Camarillo, le poète mexicain oublié 

Mardi 10 août à 09.55 h XNUMX GMT

 

Malheureusement Le nom de María Enriqueta Camarillo passe complètement inaperçu aujourd'hui, surtout parmi les nouvelles générations, mais dans la première moitié du XNUMXe siècle, il avait une grande importance dans le monde des lettres.

María Enriqueta est la seule écrivain mexicain qui a été nommé jusqu'à présent pour Nobel, mais cela est peu connu car dans l'histoire, comme cela est arrivé à beaucoup de femmes, leur place a été invisible.

 

Pour afficher un bouton de ce qui précède. Lorsqu'on cherche dans la base de données des nominées au prix Nobel de littérature, le nom de cette femme de Veracruz n'apparaît tout simplement pas dans la catégorie des Mexicains, comme ceux d'Alfonso Reyes, candidat en 1949 et 1958 ; Enrique González Martínez, en 1949, et Josep Carner, 1965, poète catalan naturalisé mexicain.

 

 

 

 

María Enriqueta Camarillo apparaît sans nationalité dans ce dossier, en plus de ne pas indiquer sa date de naissance ou de décès, comme dans la plupart des cas, ce qui reflète parfaitement la négligence générale de sa biographie.

Le fait que en 1951, la poétesse María Enriqueta Camarillo y Roa a été nominée pour le Prix Prix ​​Nobel de littérature, avec Winston Churchill, ancien Premier ministre britannique, ainsi que le romancier vénézuélien Rómulo Gallegos et le philosophe espagnol José Ortega y Gasset, ne semble pas être présent chez les jeunes Mexicains.

Cette année-là, fait curieux, le lauréat du prix tant convoité était l'écrivain suédois Pär Lagerkvist.

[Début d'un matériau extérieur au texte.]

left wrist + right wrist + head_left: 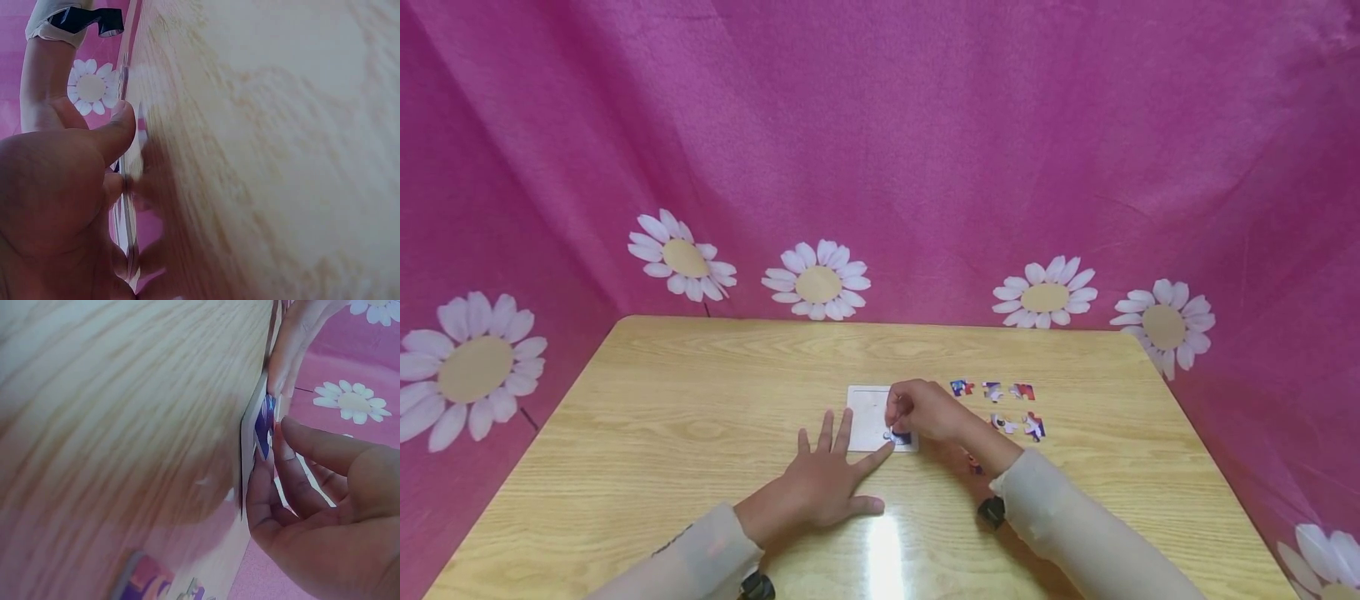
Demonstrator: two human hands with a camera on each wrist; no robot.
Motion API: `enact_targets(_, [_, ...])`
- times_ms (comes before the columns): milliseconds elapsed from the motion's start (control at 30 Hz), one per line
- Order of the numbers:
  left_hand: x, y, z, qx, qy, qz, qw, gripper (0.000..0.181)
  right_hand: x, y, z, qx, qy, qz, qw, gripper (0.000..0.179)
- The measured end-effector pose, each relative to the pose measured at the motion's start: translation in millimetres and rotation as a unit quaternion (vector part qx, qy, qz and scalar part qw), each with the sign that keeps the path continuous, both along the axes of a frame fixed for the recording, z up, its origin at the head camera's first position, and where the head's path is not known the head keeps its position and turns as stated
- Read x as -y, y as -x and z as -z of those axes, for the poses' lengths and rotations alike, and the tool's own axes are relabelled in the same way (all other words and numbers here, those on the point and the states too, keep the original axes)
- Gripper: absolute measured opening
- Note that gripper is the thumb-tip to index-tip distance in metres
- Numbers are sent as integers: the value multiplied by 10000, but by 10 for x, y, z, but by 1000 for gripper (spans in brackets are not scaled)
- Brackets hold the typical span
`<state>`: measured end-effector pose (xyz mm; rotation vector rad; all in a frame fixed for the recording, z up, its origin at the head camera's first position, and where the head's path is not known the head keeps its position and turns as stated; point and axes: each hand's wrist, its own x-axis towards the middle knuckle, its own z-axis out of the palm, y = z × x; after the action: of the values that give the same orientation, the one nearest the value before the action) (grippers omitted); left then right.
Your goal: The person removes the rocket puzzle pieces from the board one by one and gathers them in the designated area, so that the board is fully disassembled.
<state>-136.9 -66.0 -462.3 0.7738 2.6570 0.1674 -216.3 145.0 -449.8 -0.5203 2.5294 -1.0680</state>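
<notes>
A white puzzle board [867, 417] lies on the wooden table, with a blue-purple puzzle piece [902, 438] in its lower right corner. My left hand [827, 485] rests with fingers spread at the board's lower left, its index fingertip touching the board beside that piece. Over the board's right side, my right hand [925, 410] pinches a small puzzle piece between thumb and fingers; the fingertips mostly hide it. The right wrist view shows the blue-purple piece [265, 428] on the board, right by the pinching fingertips. In the left wrist view, the left hand [56, 200] lies near the board's edge.
Several loose puzzle pieces [992, 391] lie in rows right of the board. One more loose piece [974, 464] is partly covered by the right forearm. A pink curtain with white flowers [817, 283] hangs behind the table [700, 367]. Both wrists carry dark devices.
</notes>
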Motion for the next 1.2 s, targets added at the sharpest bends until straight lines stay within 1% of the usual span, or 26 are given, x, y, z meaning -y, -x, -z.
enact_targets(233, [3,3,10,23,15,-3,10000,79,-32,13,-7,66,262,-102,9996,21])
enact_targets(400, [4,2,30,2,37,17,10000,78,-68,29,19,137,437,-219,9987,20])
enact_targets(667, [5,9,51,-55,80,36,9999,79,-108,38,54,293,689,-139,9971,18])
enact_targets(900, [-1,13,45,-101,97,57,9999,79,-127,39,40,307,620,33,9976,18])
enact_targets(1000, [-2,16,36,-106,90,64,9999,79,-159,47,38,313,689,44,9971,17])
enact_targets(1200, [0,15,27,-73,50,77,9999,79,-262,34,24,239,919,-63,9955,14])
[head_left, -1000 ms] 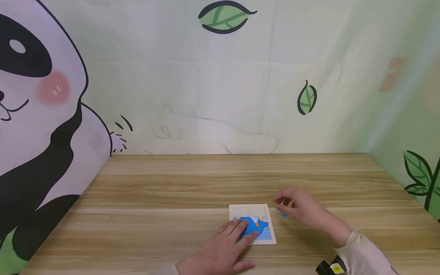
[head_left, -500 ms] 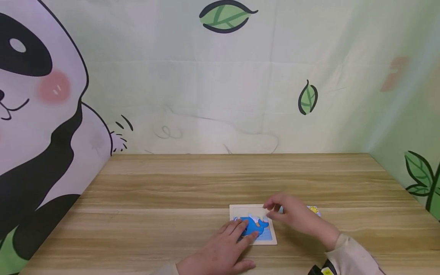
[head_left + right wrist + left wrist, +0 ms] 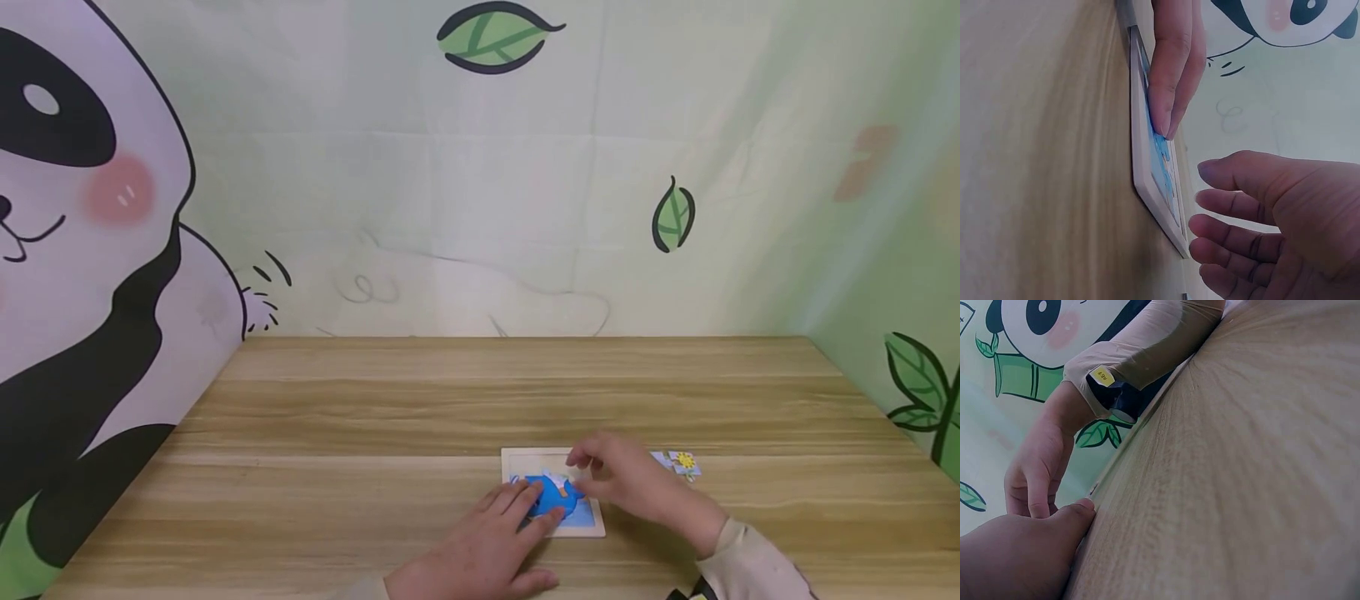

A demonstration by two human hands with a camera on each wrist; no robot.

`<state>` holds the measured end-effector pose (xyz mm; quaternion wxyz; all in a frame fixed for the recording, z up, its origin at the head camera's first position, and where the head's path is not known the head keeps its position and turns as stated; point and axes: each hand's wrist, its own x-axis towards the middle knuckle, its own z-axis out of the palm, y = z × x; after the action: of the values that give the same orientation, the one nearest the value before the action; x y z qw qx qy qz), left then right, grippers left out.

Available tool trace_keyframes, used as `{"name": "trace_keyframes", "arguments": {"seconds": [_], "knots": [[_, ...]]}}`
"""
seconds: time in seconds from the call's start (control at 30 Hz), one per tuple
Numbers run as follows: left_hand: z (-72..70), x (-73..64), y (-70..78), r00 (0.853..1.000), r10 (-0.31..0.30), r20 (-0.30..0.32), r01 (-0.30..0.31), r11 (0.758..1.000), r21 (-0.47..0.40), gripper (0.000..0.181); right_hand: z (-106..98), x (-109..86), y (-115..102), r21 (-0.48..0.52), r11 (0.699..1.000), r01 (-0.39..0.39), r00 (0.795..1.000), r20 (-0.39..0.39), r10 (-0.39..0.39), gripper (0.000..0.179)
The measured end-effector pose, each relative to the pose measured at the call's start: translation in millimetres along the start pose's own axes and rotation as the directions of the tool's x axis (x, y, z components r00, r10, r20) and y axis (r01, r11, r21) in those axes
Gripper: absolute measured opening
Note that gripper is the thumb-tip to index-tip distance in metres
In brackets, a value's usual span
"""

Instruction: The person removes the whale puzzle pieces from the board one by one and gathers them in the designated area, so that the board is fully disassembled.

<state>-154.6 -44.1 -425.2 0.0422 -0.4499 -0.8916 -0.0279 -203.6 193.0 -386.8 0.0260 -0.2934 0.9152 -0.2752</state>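
A square whale puzzle [image 3: 550, 498] in a pale wooden frame [image 3: 507, 460] lies on the table. My left hand [image 3: 480, 533] rests on its left and near side, fingers spread over the blue whale and hiding part of it. Over the right side of the frame is my right hand [image 3: 626, 477], its thumb at the whale's tail. In the right wrist view the right hand [image 3: 1260, 219] has loosely bent fingers beside the frame, the thumb apart from them, and nothing shows between. Loose puzzle pieces, one with a yellow sun [image 3: 685, 462], lie just beyond the right hand, partly hidden.
The wood-grain table [image 3: 337, 467] runs back to a printed cloth wall [image 3: 420, 183] with a panda [image 3: 82, 217] at the left. A black wrist device [image 3: 1113, 397] with a yellow label sits at the right sleeve.
My right hand has moved left from beside the puzzle to over its right side, uncovering the sun piece and part of another. The left hand stays in place.
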Motion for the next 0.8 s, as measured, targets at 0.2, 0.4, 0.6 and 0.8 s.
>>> {"name": "trace_keyframes", "arguments": {"seconds": [0.2, 0.4, 0.6, 0.8], "knots": [[2.4, -0.1, -0.2, 0.999, 0.016, -0.032, -0.015, 1.0, 0.025, 0.067, 4.9, -1.7, -1.6, -0.047, 0.999, 0.007, 1.0, -0.003, -0.007, 0.024], [4.1, 0.0, -0.8, 0.999, 0.02, -0.037, -0.019, 1.0, 0.024, 0.066, 11.4, -3.6, -5.3, -0.128, 0.991, -0.037, 0.999, -0.019, 0.035, 0.025], [3.8, 1.2, 0.3, 0.998, 0.023, -0.055, -0.021, 0.999, 0.044, 0.066, 12.6, -3.2, -8.8, -0.172, 0.983, -0.061, 0.998, -0.031, 0.056, 0.023], [5.9, 0.7, -0.1, 0.997, 0.035, -0.063, -0.033, 0.999, 0.041, 0.066, 14.8, -3.6, -9.5, -0.165, 0.985, -0.055, 0.998, -0.05, 0.047, 0.022]]}}
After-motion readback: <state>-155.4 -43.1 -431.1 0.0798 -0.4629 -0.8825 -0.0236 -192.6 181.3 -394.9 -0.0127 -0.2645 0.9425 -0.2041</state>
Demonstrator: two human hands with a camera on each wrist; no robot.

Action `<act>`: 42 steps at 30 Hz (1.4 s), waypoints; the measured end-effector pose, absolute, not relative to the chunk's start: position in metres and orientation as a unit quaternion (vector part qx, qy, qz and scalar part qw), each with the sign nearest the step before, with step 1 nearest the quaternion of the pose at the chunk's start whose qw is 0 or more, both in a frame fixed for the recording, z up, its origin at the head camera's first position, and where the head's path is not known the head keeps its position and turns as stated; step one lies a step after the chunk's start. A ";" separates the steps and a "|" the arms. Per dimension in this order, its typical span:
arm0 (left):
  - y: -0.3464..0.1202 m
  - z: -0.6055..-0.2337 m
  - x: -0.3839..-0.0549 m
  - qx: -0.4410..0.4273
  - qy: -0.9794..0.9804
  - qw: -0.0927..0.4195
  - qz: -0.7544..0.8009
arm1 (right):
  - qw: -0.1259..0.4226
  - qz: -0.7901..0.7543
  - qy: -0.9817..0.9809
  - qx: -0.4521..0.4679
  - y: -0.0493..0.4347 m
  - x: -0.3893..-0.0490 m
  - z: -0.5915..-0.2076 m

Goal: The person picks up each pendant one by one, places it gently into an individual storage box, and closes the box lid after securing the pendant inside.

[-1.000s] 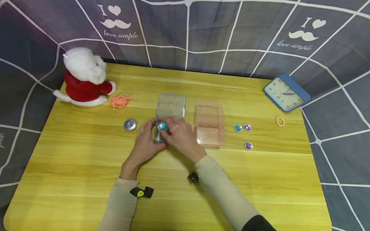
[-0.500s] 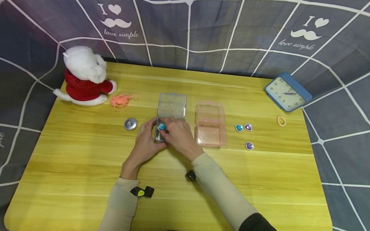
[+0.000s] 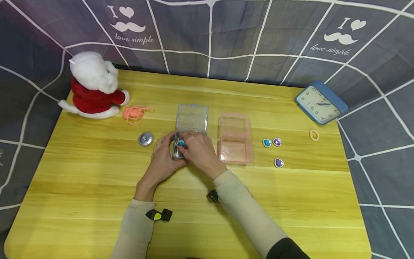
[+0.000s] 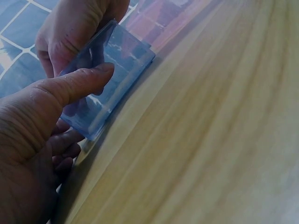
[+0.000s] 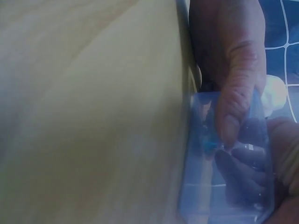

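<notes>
My left hand (image 3: 161,158) grips a small clear bluish plastic box (image 4: 124,60), its thumb along the near wall and its fingers round the left side. The box's hinged lid (image 3: 192,117) lies folded back, away from me. My right hand (image 3: 202,154) reaches over the box's right side and pinches a teal gem (image 3: 181,143) with a pale beaded edge, down inside the box. Through the clear wall, a teal patch shows in the right wrist view. Right of the box stands a pink clear box (image 3: 236,151), its lid also open.
Two purple gems (image 3: 279,163) and another teal gem (image 3: 266,143) lie right of the pink box. Farther right are a cream ring (image 3: 314,135) and a blue clock (image 3: 321,103). To the left are a silver disc (image 3: 145,139), orange yarn (image 3: 134,113) and a white plush toy (image 3: 93,84).
The teal gem in my right fingers has tilted, so less of its face shows. The right forearm has shifted slightly left, while my left hand stays round the box.
</notes>
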State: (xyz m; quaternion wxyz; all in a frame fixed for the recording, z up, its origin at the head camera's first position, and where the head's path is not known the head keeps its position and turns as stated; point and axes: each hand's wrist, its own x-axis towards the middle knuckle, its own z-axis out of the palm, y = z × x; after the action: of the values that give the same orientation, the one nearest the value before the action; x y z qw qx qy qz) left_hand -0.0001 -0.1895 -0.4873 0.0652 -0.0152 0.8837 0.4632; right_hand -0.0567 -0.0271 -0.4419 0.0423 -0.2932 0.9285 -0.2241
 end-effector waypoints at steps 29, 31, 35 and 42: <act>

Ce qui précède n'est qu'un échantillon de la façon dont, dans la vie, le romancier, écrivain de voyages, enseignant et journaliste a réussi à faire carrière dans un monde dominé par les hommes pendant le Porfiriato.

Sa première apparition à l'encre, qui a été publié dans la section littéraire du journal L'UniversaCela s'est produit le dimanche 22 juillet 1894 et il s'avère que María Enriqueta Camarillo signé sous le nom d'Iván Moszkowski.

 

 

Envoyer un poème pour publication à cette section du dimanche représentait dans ces années-là une opportunité de briller ou d'être dans le cadre idéal pour être victime de mauvaises blagues.

Heureusement, le Hastío de Moszkowski était un texte qui a réussi le test et a surpris les lecteurs.

María Enriqueta, née le 19 janvier 1872 à Veracruz et qui a reçu une éducation conservatrice comme l'exigeait la bourgeoisie porfirienne de l'époque, a mis un an à se débarrasser de son pseudonyme et à commencer sa longue et fructueuse carrière.

En 1922, peut-être l'année la plus productive de sa carrière, publié ldonc ses deux meilleures œuvres sont considérées, le roman Le secret et le recueil de poèmes Coins romantiques, cimentant un style qui, même s'il coïncidait temporairement avec le modernisme, avait plus à voir avec le romantisme du XIXe siècle.

 

 

 

 

María Enriqueta Camarillo a épousé l'historien et diplomate de Coahuila Carlos Pereyra, sa vie a donc passé entre le Mexique et l'Europe, principalement Madrid, Bruxelles, Lisbonne et Lausanne.

La vie de cet écrivain mérite d'être analysée et étudiée en profondeur, mais peut-être que son plus grand héritage est le livre de roses d'enfance, où il a compilé des textes d'auteurs classiques et les siens pour éduquer les enfants au goût esthétique de la poésie et le plaisir de lire.

Ce qui est arrivé à María Enriqueta Camarillo, c'est ce qui est arrivé à tant de femmes artistes qui ont fait de grandes choses, l'oubli les a tout simplement rattrapées.

Selon divers témoignages, elle est décédée aveugle et dans la précarité financière à l'âge de 86 ans à Mexico.